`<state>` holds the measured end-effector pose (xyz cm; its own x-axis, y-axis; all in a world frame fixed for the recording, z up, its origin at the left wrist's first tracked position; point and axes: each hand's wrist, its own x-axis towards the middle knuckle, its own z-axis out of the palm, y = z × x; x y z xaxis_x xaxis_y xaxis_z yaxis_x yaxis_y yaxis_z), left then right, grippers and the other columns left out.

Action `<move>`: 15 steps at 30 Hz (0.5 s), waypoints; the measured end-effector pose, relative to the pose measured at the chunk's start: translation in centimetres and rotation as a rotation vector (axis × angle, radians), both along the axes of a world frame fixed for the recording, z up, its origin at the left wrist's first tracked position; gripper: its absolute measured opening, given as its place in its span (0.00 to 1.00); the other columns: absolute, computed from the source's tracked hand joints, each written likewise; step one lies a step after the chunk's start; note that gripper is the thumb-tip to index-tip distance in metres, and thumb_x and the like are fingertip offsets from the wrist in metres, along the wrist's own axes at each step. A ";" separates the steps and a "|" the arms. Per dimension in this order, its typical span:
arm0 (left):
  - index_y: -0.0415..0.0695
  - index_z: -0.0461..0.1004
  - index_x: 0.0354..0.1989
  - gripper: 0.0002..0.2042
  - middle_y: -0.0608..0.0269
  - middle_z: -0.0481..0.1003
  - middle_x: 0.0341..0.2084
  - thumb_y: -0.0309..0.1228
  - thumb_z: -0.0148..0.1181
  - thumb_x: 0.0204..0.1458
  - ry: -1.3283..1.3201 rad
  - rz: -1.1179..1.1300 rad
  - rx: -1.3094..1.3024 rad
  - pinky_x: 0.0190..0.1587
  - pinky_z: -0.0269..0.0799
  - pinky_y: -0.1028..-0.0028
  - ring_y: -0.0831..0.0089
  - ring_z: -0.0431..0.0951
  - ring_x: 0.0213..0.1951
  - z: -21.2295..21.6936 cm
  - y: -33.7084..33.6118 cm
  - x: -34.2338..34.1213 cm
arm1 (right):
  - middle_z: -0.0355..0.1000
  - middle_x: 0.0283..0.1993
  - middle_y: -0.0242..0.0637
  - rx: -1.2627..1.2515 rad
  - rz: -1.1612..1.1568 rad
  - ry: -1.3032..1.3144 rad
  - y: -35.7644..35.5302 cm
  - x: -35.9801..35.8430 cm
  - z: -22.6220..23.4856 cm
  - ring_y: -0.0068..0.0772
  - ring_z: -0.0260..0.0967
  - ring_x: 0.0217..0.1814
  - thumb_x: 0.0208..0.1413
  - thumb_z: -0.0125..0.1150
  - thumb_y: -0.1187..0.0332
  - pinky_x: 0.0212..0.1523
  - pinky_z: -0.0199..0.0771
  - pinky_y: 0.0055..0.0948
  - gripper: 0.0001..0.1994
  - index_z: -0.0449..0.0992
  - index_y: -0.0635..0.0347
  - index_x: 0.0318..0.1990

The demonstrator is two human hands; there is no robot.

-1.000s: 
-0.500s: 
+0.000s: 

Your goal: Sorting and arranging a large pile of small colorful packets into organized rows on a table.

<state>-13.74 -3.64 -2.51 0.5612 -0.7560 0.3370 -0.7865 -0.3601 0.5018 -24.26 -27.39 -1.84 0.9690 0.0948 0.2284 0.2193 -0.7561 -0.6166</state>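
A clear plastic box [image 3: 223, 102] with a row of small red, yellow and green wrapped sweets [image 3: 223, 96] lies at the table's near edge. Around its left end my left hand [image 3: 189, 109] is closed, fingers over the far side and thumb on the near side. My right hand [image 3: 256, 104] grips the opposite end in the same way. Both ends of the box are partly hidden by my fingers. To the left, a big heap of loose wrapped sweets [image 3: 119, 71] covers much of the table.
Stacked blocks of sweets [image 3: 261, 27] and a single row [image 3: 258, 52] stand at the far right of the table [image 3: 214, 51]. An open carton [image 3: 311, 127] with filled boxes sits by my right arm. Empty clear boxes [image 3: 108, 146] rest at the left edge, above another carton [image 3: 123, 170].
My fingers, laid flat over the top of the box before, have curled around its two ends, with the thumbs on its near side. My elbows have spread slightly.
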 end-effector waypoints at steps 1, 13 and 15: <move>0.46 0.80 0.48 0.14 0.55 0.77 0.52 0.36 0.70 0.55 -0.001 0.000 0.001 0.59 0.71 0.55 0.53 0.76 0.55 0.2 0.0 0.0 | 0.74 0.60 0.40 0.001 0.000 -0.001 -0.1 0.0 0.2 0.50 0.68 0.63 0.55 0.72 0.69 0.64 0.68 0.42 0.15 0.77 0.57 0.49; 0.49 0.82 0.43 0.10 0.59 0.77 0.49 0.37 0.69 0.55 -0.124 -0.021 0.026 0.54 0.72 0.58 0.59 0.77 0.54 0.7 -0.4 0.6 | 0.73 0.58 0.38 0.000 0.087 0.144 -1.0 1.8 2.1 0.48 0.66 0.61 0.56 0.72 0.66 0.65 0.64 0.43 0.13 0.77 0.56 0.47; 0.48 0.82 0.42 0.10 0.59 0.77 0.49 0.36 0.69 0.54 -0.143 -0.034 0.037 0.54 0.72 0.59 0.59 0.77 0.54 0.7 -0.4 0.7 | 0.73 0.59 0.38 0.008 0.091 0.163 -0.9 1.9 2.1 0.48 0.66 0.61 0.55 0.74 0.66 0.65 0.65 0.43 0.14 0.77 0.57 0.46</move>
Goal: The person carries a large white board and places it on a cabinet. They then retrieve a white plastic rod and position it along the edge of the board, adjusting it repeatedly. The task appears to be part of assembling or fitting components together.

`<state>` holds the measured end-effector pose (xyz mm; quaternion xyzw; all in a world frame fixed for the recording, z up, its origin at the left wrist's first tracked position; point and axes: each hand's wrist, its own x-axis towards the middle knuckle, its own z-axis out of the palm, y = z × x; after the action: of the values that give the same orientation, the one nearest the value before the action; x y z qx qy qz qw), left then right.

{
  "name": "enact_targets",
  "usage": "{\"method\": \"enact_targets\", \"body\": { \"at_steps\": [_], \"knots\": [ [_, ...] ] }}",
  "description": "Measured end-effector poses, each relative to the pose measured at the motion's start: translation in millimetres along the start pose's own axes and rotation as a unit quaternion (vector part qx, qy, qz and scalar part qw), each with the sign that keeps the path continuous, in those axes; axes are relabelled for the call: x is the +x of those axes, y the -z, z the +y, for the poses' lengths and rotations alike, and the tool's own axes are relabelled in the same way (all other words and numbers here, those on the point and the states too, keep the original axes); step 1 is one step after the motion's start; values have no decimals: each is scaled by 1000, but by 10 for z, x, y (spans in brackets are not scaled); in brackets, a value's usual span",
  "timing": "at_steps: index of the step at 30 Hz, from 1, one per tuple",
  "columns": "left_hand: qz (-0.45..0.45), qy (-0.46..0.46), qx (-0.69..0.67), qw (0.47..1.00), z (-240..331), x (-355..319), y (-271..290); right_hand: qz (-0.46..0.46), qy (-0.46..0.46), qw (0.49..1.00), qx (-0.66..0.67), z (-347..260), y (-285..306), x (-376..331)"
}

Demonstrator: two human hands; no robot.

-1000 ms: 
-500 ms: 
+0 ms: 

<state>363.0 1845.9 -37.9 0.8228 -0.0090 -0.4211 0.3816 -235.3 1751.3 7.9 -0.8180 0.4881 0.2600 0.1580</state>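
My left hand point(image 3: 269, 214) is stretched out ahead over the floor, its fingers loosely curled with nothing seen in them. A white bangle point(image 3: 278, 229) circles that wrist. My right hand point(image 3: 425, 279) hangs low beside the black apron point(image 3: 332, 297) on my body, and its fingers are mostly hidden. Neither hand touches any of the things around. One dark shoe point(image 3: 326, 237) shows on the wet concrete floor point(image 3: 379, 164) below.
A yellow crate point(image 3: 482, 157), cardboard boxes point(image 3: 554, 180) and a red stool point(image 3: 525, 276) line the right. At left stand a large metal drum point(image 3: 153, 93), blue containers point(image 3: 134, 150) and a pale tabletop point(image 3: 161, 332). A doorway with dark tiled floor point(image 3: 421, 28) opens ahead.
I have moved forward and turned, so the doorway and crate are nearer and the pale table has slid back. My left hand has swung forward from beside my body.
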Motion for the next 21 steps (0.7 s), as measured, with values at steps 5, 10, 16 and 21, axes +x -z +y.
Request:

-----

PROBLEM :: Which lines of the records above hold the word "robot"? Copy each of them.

TASK ANSWER ::
The demonstrator is two human hands; there is no robot.
Demonstrator: two human hands; no robot.

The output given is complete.